The Rs 1.72 trillion gross GST collections in October, which was the second highest ever, came in due to buoyant economic growth in the country and not because of the show cause notices sent to online gaming companies as they are under dispute, Central Board of Indirect Taxes Chairman Sanjay Agarwal said on Wednesday.
“Also, growth in October GST collections was not only because of domestic GST suppplies, it was due to IGST on imports also…the imports were healthier as compared to previous months,” he said. “The imports were healthier as compared to previous months maybe because companies are replenishing their stocks or inventories due to the advent of the festive season.” In October, Integrated GST collections from imports of goods stood at Rs 41,127 crore, which was 13% higher on year.
On excise duty, Agarwal said that the rates of excise duty, mainly levied on petroleum products, is calibrated depending on the rates on the petroleum products that are prevailing in the international market. “The excise duty rates are not dependent on GST or Customs revenues,” he said. Bulk for the excise on fuels are in the form of specific duties, rather than ad valorem.
Excise duty collections in the first six months of FY24 has contracted 10.8% year-on-year to Rs 1.25 trillion. The sharp drop in excise duty collections is in contrast with 9.2% Budgeted growth in FY24. The cut in excise (and cess) rates on auto fuels in May 2022 is seen to be the main reason for the shortfall in excise revenue.
A ministry official last month had told FE that excise duty collections in FY24 by the Centre may show muted growth as compared to last year. “The Centre shall meet the Budgeted Estimate for GTR of Rs 33.6 trillion this fiscal year in the light of buoyancy in GST and direct tax collections…our only concern is excise duty,” the official said.

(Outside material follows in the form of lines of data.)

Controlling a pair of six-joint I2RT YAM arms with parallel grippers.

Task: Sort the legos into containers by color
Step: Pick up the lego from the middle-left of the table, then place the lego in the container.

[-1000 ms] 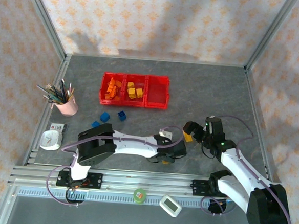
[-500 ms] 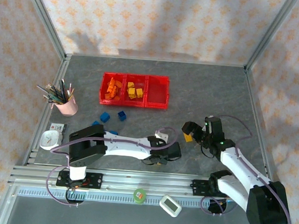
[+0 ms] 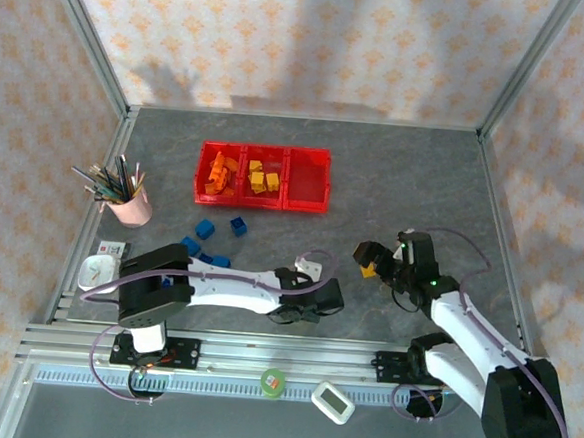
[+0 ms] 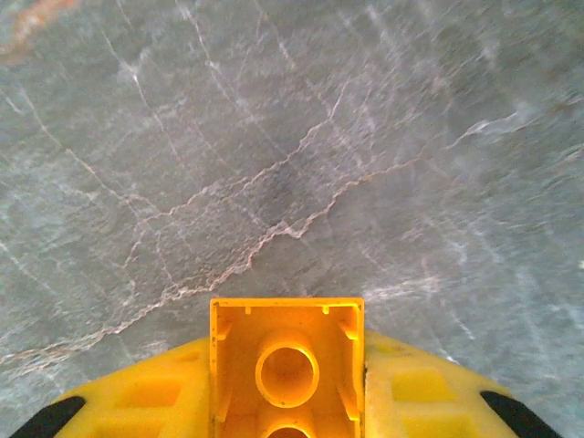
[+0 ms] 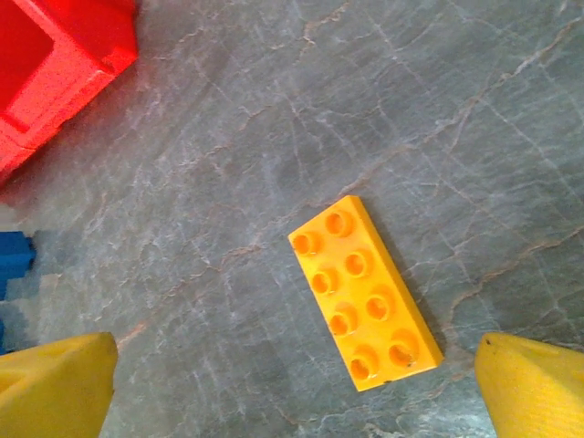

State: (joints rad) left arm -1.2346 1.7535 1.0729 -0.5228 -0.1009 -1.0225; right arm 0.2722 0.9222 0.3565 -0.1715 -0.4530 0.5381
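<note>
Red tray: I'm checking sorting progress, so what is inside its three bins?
Inside the red tray: orange pieces in the left bin, yellow pieces in the middle one, bare floor in the right one. Anything under the piled pieces is covered.

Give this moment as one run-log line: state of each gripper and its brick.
left gripper: shut on yellow brick | right gripper: open over eight-stud brick on table, not touching
</note>
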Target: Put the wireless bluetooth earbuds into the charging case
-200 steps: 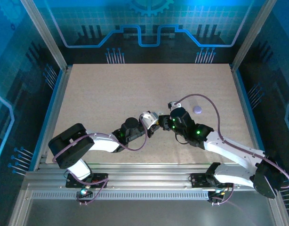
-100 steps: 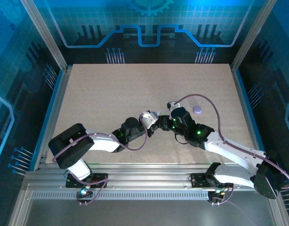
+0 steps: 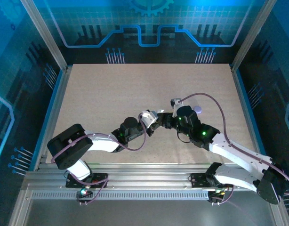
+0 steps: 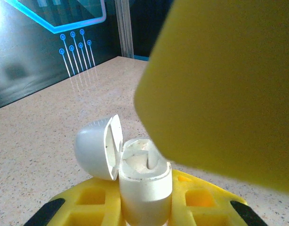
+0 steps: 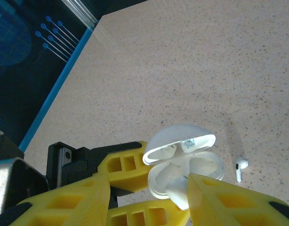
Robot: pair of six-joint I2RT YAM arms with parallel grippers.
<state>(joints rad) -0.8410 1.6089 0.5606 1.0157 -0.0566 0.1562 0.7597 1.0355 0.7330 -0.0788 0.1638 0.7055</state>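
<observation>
Centrally in the overhead view, both arms meet above the table [image 3: 111, 89]. The left gripper [image 4: 145, 207] is closed tight on the white charging case [image 4: 144, 183], with its yellow fingers pinching the lower body. In the left wrist view the case stands upright, lid [image 4: 95, 148] flipped open to the left. Just right of it, the right gripper [image 5: 149, 190] has its fingers parted, one on either side of the open case, gripping nothing I can make out. At lower right of the right wrist view, a white earbud [image 5: 239, 165] lies on the table near the case. Farther right overhead, a pale purple object [image 3: 197, 109] sits against the right arm. A second ago that object stood clear of the arm, which has since shifted slightly rightward. The left gripper and case have barely moved.
</observation>
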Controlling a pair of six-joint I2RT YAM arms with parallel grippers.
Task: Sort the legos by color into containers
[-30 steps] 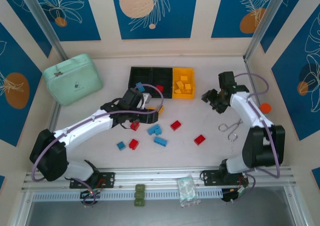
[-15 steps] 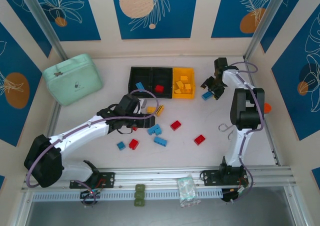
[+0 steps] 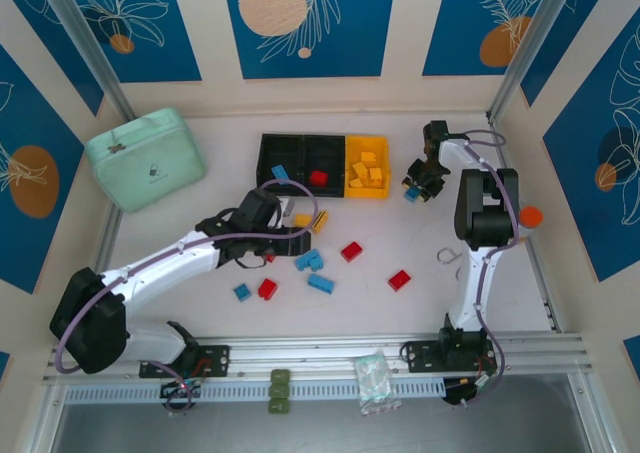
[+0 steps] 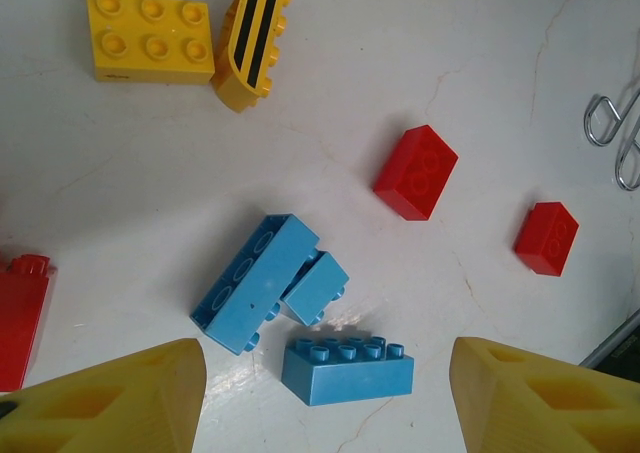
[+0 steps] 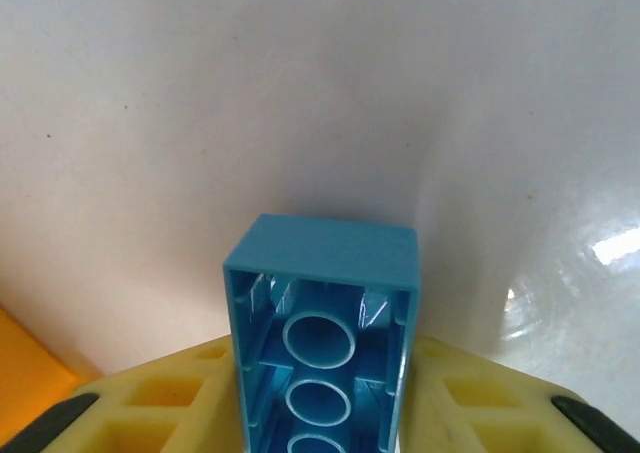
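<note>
The containers (image 3: 300, 149) stand in a row at the back: two black bins and a yellow bin (image 3: 381, 193) with yellow legos. My right gripper (image 3: 414, 187) (image 5: 320, 373) is just right of them, shut on a blue lego (image 3: 411, 194) (image 5: 330, 293) whose hollow underside faces the camera. My left gripper (image 3: 298, 240) (image 4: 325, 393) hangs open over loose blue legos (image 3: 309, 261) (image 4: 347, 368). Red legos (image 3: 351, 251) (image 4: 415, 171), a yellow lego (image 4: 150, 35) and a striped one (image 4: 253, 38) lie around them.
A mint-green zip case (image 3: 146, 158) sits at the back left. A metal clip (image 3: 452, 256) (image 4: 615, 133) lies by the right arm, and an orange cap (image 3: 530, 215) shows at the right wall. More legos (image 3: 267, 289) lie toward the front left.
My right arm swung toward the back beside the yellow bin and its jaws closed on the blue lego. My left arm drew back from the bins over the loose blue legos.
</note>
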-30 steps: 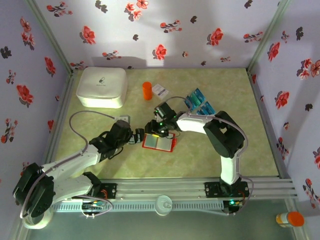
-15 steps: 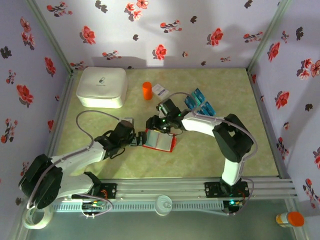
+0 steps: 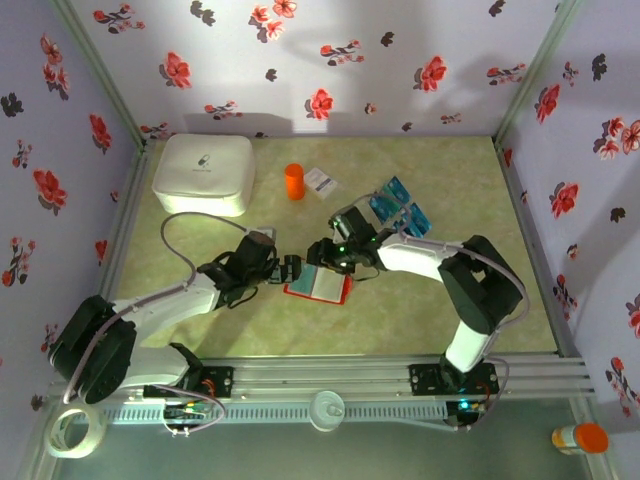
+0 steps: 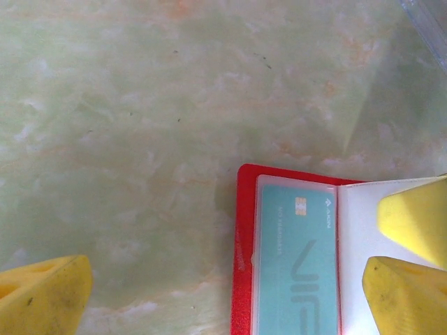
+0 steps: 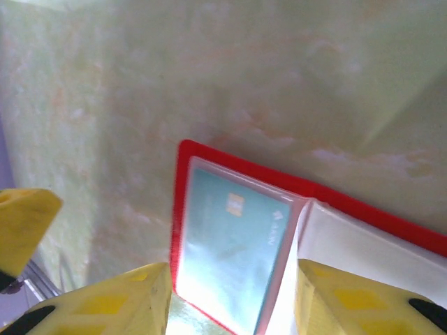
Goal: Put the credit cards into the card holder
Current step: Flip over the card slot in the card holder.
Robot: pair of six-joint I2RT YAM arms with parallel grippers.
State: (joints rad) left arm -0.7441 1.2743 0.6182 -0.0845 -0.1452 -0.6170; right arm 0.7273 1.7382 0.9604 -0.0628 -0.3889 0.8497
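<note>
Lying open on the green marbled table (image 3: 270,328), a little below centre of the top view: the card holder (image 3: 318,286), red rim, pale pockets facing up. Left fingers (image 3: 291,269) are at its left edge and right fingers (image 3: 322,257) at its upper edge. Both arms reach in toward it.

Left wrist view: card holder (image 4: 242,237) at lower right of frame. One teal card (image 4: 297,272) sits in the clear left pocket, chip and light lettering showing. Left fingers (image 4: 43,299) are spread wide and grip nothing: one at lower left over bare table, the other at lower right over the white right-hand leaf. A third yellow finger sits just above it, over the same leaf.

Right wrist view: right fingers (image 5: 122,300) are parted at the bottom edge, with the teal card (image 5: 223,241) in its pocket showing in the gap. Whether they touch the holder, cannot tell.

Loose credit cards (image 3: 398,208), blue and teal, are heaped up and right of the holder. White box (image 3: 203,172) is at upper left, with the orange cylinder (image 3: 293,181) and paper card (image 3: 320,180) at upper centre.
</note>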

Saloni Roy, Partner, Deloitte India, said, “the decline in collections can be attributed to the reduction in Special Additional Excise Duty, commonly called windfall gain tax (which forms a part of excise duties) imposed by the government on oil production. The taxes are reviewed by the government on fortnightly basis (towards managing prices) and the same have been lower during FY23 as compared to FY22. The government had also reduced excise duty on CNG (when blended with Biogas or Compressed Biogas) in the Union Budget for 2023, which may have also marginally contributed to the fall in excise collections.”